# Activity
In the listing below, pick out lines with "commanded".

# Stored data
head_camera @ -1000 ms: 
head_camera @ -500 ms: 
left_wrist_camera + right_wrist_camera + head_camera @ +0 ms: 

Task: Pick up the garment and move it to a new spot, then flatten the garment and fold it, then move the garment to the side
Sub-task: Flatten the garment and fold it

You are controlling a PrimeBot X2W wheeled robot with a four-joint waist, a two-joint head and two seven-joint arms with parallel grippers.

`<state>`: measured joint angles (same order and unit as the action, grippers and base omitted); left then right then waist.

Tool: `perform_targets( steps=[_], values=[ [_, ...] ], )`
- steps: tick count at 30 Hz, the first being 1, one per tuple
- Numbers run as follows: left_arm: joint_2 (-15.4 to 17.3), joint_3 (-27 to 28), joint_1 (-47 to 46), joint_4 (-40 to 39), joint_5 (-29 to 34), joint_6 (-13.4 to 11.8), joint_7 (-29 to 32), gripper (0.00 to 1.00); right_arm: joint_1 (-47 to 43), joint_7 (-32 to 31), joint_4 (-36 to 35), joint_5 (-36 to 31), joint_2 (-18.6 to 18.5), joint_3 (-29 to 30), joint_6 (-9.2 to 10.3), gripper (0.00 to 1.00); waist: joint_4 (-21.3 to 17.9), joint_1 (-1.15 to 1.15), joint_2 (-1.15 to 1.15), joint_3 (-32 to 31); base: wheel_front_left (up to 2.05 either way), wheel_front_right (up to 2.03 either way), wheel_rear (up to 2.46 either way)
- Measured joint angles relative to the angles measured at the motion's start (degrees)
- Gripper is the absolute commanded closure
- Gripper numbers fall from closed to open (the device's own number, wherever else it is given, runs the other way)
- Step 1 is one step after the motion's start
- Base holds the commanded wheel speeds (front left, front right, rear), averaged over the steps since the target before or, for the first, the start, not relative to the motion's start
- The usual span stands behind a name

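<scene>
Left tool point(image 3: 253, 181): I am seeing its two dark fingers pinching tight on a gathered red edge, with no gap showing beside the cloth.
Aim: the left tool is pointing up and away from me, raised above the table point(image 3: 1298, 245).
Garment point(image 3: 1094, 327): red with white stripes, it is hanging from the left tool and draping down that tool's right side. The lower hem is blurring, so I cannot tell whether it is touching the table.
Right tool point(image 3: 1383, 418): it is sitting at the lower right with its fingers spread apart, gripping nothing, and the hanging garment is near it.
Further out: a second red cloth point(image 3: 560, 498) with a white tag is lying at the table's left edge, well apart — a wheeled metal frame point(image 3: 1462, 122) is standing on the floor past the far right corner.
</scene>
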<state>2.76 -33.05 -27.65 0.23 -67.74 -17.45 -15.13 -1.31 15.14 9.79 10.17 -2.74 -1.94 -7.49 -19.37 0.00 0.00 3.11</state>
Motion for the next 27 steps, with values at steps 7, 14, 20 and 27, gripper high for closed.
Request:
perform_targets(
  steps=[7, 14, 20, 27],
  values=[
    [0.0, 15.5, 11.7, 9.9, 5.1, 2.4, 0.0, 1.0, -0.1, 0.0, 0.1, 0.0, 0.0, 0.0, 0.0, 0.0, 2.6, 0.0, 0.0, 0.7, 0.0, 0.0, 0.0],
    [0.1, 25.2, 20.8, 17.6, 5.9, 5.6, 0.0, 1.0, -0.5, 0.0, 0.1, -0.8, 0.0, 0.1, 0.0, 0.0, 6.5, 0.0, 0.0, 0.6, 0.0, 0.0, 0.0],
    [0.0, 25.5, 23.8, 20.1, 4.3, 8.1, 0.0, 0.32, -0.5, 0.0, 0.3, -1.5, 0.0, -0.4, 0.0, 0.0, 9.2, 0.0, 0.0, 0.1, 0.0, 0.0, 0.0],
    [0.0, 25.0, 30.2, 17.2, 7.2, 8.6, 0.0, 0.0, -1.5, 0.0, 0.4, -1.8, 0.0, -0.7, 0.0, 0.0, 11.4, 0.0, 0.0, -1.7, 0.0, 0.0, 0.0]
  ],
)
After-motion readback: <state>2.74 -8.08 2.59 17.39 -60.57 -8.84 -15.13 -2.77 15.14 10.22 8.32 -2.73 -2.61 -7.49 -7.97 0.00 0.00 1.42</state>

# Answer space
- Gripper is the absolute commanded closure
- Base holds the commanded wheel speeds (front left, front right, rear), averaged over the steps since the target before or, for the first, the start, not relative to the motion's start

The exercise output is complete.